Heloise Bastiaanse

Spotlight

As a plant geneticist, I am interested in the study of the genetic control of complex quantitative traits in tree species using genomics and computational approaches. In the era of next generation sequencing technologies and the ever-increasing availability of high-throughput genomic data, I have found plant genomics to be a rapidly moving field.

 

I am a post-doctoral researcher in the Bio-energy and Bio-aromatic group of Prof. Wout Boerjan. As a plant geneticist, I am interested in the study of the genetic control of complex quantitative traits in tree species using genomics and computational approaches.

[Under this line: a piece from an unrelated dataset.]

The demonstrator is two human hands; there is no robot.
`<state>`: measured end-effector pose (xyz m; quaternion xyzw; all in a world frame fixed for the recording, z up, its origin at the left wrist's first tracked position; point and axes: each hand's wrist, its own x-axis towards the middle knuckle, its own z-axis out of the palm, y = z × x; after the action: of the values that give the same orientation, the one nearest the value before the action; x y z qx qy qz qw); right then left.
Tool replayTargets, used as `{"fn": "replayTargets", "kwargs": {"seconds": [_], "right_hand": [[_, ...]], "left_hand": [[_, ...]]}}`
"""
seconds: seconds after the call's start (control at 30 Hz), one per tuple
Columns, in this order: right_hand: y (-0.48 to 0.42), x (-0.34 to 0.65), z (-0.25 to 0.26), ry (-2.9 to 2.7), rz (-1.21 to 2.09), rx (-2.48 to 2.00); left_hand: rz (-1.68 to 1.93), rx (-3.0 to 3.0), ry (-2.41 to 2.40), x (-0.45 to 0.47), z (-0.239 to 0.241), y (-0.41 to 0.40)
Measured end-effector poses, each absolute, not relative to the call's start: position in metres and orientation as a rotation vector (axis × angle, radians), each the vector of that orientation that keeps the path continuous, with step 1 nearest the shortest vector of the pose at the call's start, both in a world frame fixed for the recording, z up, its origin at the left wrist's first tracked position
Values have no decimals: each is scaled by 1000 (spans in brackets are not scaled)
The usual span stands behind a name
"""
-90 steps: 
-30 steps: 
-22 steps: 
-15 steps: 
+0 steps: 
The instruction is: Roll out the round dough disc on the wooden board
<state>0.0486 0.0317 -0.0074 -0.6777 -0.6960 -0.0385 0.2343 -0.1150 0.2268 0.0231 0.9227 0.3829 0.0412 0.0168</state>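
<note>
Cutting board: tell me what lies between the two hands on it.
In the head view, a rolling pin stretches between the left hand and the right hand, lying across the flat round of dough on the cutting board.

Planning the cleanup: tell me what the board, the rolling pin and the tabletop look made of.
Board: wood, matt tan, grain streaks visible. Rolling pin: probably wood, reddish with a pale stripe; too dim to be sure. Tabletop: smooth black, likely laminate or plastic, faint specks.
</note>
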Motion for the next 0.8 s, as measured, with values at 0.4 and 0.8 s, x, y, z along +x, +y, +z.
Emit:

In the era of next generation sequencing technologies and the ever-increasing availability of high-throughput genomic data, I have found plant genomics to be a rapidly moving field. Through my early career steps, I have been enjoying its many opportunities, new frontiers and new challenges.

 

During my PhD with Gembloux Agro-Bio Tech University of Liège, Belgium, and the New Zealand Institute for Plant and Food Research, I genetically mapped apple scab resistance genes to accelerate the delivery of improved apple cultivars in genome informed breeding programs. Then, during my first post doc in the labs of Dr Andrew Groover and Dr Luca Comai, at the USDA Forest Service and University of California Davis, USA, I used integrated analysis combining genome-wide structural variation information with higher level biological data such as gene expression in the model tree poplar. I used bioinformatic approaches to investigate how gene dosage variations at specific chromosomal loci impact individual gene expression and modules of co-expressed genes within broader gene transcriptional networks, and how such coordinated transcriptional response ultimately affects complex quantitative traits.

 

My current project at the VIB presents new opportunities to apply system genetic approaches in unravelling complex traits. The Bio-energy and Bio-aromatic group has a major activity in the discovery and characterization of metabolites and their genetic control in Arabidopsis, maize and poplar. In the project ‘POPMET’, funded by the European Research Council, we aim at the large-scale identification of metabolites, metabolic pathways and their genes in the model tree poplar. Although there is a steady progress in resolving the functions of unknown genes, the identities of most secondary metabolites in poplar remain unknown. This represents a major gap in information for a comprehensive resolution of the complex biology of tree species. This project brings together VIB experts in the field of plant biochemistry, bioinformatics, statistics and quantitative genetics. We are addressing the challenge of resolving the metabolic pathways, and their genetic control at a system-wide level in the wild European Populus nigra. We are using cutting-edge -omics technologies in 650 genotypes collected along the main rivers of Europe, to screen and integrate the information of metabolite composition, genetic variation including SNP, DNA methylation and structural variation, as well as individual gene expression levels. We will present a network of the integrated gene regulatory and metabolic system for poplar and bring new insights into the biology of this long-lived model tree.

 

On a personal note, I enjoy rock climbing, backpacking, wood-working and I never joke around.